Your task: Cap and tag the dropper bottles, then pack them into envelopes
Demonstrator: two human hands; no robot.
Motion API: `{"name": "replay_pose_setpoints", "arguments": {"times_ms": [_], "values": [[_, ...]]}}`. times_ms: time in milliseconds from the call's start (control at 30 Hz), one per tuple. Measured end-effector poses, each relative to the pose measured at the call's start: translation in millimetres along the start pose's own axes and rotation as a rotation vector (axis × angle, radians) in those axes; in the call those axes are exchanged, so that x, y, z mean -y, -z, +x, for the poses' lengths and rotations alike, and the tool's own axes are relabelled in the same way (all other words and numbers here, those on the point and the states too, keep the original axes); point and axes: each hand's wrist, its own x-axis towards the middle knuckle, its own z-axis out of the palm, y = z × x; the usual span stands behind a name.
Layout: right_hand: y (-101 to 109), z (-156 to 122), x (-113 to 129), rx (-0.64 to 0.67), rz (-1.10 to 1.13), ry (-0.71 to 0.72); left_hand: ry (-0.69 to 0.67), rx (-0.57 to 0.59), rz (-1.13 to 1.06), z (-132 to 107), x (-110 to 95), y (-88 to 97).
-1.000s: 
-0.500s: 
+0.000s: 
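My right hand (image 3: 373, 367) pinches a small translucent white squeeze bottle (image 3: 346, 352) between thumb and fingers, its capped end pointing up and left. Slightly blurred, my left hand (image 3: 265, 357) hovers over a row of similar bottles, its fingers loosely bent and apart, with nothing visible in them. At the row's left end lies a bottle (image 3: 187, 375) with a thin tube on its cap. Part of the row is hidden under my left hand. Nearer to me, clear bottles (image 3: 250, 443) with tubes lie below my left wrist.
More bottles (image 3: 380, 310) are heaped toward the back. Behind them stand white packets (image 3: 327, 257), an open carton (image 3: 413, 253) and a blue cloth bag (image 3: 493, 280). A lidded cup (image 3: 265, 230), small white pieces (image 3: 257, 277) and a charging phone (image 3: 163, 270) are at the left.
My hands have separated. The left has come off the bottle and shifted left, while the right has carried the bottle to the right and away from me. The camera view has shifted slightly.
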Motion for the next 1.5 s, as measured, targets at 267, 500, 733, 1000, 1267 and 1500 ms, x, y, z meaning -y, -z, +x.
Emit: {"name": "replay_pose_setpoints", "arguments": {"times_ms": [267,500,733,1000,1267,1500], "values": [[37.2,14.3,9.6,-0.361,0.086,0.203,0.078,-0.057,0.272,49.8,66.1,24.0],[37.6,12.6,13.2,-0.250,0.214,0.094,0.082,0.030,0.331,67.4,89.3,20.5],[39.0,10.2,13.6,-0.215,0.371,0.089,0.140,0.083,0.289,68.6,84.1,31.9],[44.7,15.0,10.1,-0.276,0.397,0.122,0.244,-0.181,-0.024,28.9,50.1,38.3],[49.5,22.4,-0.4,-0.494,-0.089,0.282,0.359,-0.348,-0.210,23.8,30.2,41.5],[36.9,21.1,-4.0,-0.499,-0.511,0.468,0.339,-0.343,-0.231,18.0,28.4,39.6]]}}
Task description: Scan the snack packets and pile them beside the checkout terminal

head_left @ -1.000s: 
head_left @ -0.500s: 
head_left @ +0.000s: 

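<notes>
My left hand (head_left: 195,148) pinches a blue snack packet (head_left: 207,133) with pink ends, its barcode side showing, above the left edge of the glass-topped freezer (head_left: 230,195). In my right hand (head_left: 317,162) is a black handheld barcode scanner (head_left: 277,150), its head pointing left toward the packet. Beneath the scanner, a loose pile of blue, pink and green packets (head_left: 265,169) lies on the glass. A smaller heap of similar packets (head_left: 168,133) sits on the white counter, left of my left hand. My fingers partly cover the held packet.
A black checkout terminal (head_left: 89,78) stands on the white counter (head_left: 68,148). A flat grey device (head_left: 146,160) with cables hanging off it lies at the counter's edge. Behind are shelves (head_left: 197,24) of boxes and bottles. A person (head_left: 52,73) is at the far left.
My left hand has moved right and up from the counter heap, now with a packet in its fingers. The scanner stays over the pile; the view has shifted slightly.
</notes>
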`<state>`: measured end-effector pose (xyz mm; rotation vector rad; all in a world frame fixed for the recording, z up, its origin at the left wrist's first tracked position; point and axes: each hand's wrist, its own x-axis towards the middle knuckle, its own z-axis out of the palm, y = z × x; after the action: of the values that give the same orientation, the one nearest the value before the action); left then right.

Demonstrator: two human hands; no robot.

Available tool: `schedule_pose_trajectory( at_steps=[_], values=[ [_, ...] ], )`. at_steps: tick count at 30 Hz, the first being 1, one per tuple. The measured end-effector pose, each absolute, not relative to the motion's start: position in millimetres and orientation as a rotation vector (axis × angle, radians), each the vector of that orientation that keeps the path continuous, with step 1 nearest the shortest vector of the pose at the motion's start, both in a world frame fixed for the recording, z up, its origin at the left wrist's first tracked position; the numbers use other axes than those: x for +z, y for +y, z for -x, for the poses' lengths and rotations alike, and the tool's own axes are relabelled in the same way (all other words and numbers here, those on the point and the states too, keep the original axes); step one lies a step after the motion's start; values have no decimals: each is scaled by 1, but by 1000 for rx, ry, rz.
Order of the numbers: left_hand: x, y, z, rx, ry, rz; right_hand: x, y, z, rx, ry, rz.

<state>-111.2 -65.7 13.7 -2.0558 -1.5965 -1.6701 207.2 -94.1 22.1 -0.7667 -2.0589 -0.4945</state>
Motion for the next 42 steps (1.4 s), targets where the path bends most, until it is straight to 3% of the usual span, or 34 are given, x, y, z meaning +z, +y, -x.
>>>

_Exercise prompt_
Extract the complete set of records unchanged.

_Exercise solution_
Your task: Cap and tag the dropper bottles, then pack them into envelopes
Demonstrator: two human hands; no robot.
Motion API: `{"name": "replay_pose_setpoints", "arguments": {"times_ms": [_], "values": [[_, ...]]}}`. times_ms: time in milliseconds from the call's start (control at 30 Hz), one per tuple. Measured end-effector poses, each relative to the pose measured at the call's start: translation in millimetres along the start pose's own axes and rotation as a rotation vector (axis × angle, radians) in those axes; in the call those axes are exchanged, so that x, y, z mean -y, -z, +x, for the poses' lengths and rotations alike, and the tool's own axes are relabelled in the same way (all other words and numbers here, those on the point and the states too, keep the original axes); point and axes: each hand's wrist, its own x-axis towards the middle knuckle, its own z-axis out of the palm, y = z × x; the usual span stands behind a name.
Layout: right_hand: y (-101 to 109), z (-156 to 122), x (-113 to 129), rx (-0.64 to 0.67), rz (-1.10 to 1.13), ry (-0.71 to 0.72); left_hand: ry (-0.69 to 0.67), rx (-0.57 to 0.59), rz (-1.13 to 1.06), z (-132 to 107), x (-110 to 95), y (-88 to 97).
-1.000s: 
-0.500s: 
+0.000s: 
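My right hand (image 3: 373, 367) pinches a small translucent white squeeze bottle (image 3: 346, 352) between thumb and fingers, its capped end pointing up and left. Slightly blurred, my left hand (image 3: 265, 357) hovers over a row of similar bottles, its fingers loosely bent and apart, with nothing visible in them. At the row's left end lies a bottle (image 3: 187, 375) with a thin tube on its cap. Part of the row is hidden under my left hand. Nearer to me, clear bottles (image 3: 250, 443) with tubes lie below my left wrist.
More bottles (image 3: 380, 310) are heaped toward the back. Behind them stand white packets (image 3: 327, 257), an open carton (image 3: 413, 253) and a blue cloth bag (image 3: 493, 280). A lidded cup (image 3: 265, 230), small white pieces (image 3: 257, 277) and a charging phone (image 3: 163, 270) are at the left.
My hands have separated. The left has come off the bottle and shifted left, while the right has carried the bottle to the right and away from me. The camera view has shifted slightly.
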Motion for the next 1.5 s, as measured, targets at 267, 500, 733, 1000, 1267 and 1500 ms, x, y, z meaning -y, -z, +x.
Emit: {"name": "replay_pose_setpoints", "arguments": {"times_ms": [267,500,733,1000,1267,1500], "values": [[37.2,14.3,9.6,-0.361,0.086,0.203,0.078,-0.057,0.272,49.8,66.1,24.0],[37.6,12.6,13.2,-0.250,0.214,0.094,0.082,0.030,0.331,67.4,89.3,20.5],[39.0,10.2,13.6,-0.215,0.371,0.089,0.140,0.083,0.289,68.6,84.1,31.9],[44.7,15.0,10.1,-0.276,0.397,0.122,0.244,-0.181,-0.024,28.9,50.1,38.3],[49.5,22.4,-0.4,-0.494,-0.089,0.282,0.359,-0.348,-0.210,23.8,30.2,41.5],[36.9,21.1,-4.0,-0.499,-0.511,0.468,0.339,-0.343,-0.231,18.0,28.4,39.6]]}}
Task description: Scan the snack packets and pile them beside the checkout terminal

head_left @ -1.000s: 
head_left @ -0.500s: 
head_left @ +0.000s: 

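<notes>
My left hand (head_left: 195,148) pinches a blue snack packet (head_left: 207,133) with pink ends, its barcode side showing, above the left edge of the glass-topped freezer (head_left: 230,195). In my right hand (head_left: 317,162) is a black handheld barcode scanner (head_left: 277,150), its head pointing left toward the packet. Beneath the scanner, a loose pile of blue, pink and green packets (head_left: 265,169) lies on the glass. A smaller heap of similar packets (head_left: 168,133) sits on the white counter, left of my left hand. My fingers partly cover the held packet.
A black checkout terminal (head_left: 89,78) stands on the white counter (head_left: 68,148). A flat grey device (head_left: 146,160) with cables hanging off it lies at the counter's edge. Behind are shelves (head_left: 197,24) of boxes and bottles. A person (head_left: 52,73) is at the far left.
My left hand has moved right and up from the counter heap, now with a packet in its fingers. The scanner stays over the pile; the view has shifted slightly.
</notes>
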`<state>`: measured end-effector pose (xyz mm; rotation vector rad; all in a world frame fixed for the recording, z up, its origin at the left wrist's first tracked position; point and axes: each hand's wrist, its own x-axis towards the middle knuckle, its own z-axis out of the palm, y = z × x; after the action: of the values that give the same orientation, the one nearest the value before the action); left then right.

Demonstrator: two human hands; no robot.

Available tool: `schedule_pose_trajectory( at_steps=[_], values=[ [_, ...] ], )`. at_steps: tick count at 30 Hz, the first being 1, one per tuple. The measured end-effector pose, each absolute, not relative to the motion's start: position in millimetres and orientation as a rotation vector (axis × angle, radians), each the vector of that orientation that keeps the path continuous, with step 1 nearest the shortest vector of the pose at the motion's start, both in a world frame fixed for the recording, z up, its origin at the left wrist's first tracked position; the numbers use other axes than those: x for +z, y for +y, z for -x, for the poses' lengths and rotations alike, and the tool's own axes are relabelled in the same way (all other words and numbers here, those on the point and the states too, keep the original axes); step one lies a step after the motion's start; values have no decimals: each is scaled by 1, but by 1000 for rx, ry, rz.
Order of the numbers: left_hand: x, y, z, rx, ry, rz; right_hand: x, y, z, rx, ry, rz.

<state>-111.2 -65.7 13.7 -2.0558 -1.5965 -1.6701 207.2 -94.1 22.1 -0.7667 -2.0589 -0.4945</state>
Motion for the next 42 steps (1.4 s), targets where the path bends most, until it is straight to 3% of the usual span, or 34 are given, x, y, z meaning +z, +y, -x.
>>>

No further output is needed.